Idiap participates in a European H2020 project concerned with the teleoperation of a bimanual underwater robot
In 2014, Idiap – together with 6 partners – submitted the DexROV project, which was awarded a grant of several millions francs, to the Horizon 2020 program of the European Commission. The project was officially launched on March 1st 2015 and proposes to equip an underwater robot with two arms that will allow to manipulate tools and to repair infrastructure in the depths.
So far, these robots were used only for inspection tasks. The bimanual capacity offers new, still unexplored application perspectives. Indeed, manipulation operations requiring a high degree of dexterity in deep water have been, up to now, left to human divers, which represents risks to their life and their health.
The big innovation of DexROV is to control bimanual robots from a teleoperation center on land, with the help of an operator wearing an exoskeleton. The underwater vehicle operates at 1000 meters under water and is connected to a boat at the surface. The operator is immersed in a virtual reality environment that is generated from data collected by the robot. This device allows to rapidly intervene in case of a catastrophe and to reduce the costs of the mission (as clients and the teleoperation team stay on land).

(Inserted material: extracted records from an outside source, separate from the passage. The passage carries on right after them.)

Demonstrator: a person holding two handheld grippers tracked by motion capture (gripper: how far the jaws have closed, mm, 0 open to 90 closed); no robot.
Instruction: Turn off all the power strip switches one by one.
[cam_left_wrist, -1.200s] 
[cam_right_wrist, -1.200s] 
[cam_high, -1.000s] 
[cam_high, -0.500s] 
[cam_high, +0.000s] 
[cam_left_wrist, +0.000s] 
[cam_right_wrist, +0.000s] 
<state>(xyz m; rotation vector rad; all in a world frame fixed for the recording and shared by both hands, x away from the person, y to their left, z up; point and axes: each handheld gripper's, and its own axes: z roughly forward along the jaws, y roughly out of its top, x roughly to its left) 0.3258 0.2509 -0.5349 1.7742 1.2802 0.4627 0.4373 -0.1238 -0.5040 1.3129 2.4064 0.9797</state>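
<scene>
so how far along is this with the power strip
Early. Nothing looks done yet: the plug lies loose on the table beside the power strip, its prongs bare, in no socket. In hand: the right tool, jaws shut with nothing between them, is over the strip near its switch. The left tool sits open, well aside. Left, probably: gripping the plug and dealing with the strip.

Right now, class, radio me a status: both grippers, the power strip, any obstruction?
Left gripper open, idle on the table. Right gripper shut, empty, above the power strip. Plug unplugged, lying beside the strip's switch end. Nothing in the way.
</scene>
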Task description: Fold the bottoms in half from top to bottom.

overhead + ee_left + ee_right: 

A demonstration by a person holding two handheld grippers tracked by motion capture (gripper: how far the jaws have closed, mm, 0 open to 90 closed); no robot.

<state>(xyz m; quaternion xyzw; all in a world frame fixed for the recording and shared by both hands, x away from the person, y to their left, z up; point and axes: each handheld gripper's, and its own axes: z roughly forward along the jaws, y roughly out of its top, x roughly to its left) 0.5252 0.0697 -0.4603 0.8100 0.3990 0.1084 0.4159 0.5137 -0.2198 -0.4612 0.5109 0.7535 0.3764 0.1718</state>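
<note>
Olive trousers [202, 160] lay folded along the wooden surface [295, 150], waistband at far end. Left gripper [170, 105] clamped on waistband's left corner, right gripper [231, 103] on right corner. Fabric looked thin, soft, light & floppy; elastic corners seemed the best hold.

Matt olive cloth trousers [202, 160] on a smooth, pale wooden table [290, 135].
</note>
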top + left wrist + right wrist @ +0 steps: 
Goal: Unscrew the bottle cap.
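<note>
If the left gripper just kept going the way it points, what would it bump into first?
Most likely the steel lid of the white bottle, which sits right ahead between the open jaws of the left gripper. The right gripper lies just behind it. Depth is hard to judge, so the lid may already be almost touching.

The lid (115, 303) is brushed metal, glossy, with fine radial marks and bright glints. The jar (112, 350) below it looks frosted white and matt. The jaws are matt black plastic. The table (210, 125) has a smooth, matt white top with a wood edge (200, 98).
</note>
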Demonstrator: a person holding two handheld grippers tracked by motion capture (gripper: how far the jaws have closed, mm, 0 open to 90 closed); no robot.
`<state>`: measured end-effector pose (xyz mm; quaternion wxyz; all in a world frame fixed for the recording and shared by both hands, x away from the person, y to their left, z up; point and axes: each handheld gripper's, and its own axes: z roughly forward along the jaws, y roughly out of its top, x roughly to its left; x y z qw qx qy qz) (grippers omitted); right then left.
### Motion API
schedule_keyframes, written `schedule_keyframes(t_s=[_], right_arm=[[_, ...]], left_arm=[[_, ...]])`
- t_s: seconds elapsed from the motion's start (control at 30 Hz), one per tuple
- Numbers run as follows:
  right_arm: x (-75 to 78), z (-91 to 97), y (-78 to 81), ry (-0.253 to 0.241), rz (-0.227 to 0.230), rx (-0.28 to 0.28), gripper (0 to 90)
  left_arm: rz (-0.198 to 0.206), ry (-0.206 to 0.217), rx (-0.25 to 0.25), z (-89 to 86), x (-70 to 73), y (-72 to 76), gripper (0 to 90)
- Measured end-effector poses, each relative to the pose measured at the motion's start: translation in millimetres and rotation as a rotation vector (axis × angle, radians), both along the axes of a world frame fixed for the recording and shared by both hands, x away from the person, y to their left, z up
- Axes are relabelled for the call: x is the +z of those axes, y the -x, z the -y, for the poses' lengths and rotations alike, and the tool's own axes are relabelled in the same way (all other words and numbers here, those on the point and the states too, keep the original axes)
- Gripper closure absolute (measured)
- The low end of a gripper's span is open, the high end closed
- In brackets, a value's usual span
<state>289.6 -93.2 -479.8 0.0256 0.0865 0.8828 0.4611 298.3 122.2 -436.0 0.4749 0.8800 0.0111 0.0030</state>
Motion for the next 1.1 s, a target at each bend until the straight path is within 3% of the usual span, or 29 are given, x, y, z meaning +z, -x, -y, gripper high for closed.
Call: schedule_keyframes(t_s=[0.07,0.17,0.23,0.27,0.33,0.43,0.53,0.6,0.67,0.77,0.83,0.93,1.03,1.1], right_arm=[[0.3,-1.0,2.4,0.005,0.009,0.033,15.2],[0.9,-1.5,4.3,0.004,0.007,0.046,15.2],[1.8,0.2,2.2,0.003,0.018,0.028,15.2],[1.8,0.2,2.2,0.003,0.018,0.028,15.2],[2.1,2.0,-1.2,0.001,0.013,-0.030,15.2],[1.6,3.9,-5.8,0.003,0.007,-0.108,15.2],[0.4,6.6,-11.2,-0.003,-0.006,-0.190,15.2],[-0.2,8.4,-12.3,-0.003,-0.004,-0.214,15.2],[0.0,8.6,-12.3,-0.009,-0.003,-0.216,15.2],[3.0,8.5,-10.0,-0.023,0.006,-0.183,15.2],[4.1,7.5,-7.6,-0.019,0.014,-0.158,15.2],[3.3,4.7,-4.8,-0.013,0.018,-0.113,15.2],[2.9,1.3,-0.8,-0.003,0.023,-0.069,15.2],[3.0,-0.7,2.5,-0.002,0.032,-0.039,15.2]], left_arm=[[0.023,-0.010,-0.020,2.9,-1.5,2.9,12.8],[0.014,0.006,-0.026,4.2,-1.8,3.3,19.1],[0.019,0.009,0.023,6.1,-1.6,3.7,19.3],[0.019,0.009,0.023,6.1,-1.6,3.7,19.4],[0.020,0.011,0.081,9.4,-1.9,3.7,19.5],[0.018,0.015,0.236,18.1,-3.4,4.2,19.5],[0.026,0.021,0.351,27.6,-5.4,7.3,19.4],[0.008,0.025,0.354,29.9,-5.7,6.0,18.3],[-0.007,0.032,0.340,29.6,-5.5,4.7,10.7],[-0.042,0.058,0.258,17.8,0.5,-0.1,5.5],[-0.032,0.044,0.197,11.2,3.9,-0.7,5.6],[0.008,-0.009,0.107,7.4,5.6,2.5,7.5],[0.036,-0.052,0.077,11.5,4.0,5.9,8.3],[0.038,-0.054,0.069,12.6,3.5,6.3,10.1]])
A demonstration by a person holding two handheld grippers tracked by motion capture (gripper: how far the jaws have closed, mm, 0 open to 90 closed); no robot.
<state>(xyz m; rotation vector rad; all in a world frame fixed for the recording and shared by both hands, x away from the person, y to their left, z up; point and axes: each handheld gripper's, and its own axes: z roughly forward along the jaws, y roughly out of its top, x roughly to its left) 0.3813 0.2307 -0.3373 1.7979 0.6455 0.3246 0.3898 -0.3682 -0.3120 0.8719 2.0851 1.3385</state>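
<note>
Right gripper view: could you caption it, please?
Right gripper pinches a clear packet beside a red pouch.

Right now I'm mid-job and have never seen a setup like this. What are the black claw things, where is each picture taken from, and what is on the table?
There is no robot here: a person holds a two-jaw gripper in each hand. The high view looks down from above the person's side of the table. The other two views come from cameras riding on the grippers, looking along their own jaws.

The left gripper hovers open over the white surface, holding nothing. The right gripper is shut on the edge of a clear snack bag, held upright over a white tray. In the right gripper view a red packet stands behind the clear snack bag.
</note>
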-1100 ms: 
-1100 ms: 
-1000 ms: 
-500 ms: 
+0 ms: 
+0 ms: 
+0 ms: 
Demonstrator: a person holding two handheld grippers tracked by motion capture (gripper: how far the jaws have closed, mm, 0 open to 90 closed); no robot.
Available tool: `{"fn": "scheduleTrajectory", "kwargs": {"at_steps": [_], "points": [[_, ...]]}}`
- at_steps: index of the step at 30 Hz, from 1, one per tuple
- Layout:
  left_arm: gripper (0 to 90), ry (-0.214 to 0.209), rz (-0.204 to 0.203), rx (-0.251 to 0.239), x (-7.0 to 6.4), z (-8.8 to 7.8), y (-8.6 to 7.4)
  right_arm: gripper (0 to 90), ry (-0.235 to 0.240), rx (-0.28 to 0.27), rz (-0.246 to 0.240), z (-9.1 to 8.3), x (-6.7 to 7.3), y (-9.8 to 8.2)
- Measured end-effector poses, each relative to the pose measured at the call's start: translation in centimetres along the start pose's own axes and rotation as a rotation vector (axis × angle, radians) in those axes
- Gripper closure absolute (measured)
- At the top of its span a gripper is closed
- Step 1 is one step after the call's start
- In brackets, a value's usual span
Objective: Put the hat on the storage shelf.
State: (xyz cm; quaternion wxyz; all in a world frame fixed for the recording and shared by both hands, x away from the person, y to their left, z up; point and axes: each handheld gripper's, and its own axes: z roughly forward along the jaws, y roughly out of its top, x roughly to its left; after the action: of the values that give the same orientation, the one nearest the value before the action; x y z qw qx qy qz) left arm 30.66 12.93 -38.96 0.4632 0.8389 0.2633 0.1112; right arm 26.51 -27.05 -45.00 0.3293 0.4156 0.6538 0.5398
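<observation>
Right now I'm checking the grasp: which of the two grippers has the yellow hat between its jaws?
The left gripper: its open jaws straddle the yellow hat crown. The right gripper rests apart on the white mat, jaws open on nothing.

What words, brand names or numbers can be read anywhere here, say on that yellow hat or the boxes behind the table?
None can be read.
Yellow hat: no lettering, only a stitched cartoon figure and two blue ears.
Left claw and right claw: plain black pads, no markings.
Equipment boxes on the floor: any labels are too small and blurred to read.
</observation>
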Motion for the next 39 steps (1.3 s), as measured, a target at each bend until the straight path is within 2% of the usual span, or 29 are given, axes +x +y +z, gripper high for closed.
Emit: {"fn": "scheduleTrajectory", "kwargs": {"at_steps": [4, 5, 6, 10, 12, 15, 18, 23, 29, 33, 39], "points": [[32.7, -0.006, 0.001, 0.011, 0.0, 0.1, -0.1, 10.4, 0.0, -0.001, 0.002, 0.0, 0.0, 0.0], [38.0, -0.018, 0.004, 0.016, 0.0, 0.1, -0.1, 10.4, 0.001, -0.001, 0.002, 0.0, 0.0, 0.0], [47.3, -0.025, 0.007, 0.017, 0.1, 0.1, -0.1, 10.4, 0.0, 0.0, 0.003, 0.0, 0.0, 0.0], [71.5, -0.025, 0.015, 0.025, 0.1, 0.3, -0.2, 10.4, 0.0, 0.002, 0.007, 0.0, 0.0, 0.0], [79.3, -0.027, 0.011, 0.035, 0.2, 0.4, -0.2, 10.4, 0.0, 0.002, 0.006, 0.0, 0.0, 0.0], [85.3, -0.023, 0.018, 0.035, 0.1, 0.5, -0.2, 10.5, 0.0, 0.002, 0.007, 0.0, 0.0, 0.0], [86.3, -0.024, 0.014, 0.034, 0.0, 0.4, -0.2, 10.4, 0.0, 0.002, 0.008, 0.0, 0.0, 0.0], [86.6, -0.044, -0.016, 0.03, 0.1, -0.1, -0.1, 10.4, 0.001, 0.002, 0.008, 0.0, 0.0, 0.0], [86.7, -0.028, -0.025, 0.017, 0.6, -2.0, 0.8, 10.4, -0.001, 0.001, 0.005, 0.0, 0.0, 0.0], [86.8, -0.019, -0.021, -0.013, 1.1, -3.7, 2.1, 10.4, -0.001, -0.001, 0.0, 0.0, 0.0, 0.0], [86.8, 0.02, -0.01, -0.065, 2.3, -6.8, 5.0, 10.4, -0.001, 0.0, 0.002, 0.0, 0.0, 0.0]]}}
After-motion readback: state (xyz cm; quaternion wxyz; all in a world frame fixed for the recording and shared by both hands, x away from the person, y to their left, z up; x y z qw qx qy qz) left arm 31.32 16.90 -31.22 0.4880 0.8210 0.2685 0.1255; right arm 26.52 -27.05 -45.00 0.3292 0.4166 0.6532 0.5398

However, one of the major challenges is linked to the fact that the boat needs to communicate with the control center via a geostationary satellite, which causes a delay of about one second and renders standard teleoperation techniques impossible.
That is where Idiap, whose expertise will allow the development of statistical movement models, intervenes. The latter will be used by the control center to recognize and classify movements preliminarily observed or employed during previous missions. These same models will be used by the submarine to predict the sequence of movements to come and to generate the movement that will be used by the robot momentarily and in an autonomous manner until a new signal of the operator is available.
The targeted applications are the maintenance and reparation of pipelines and oil infrastructures, as well as geology, biology and underwater archeology.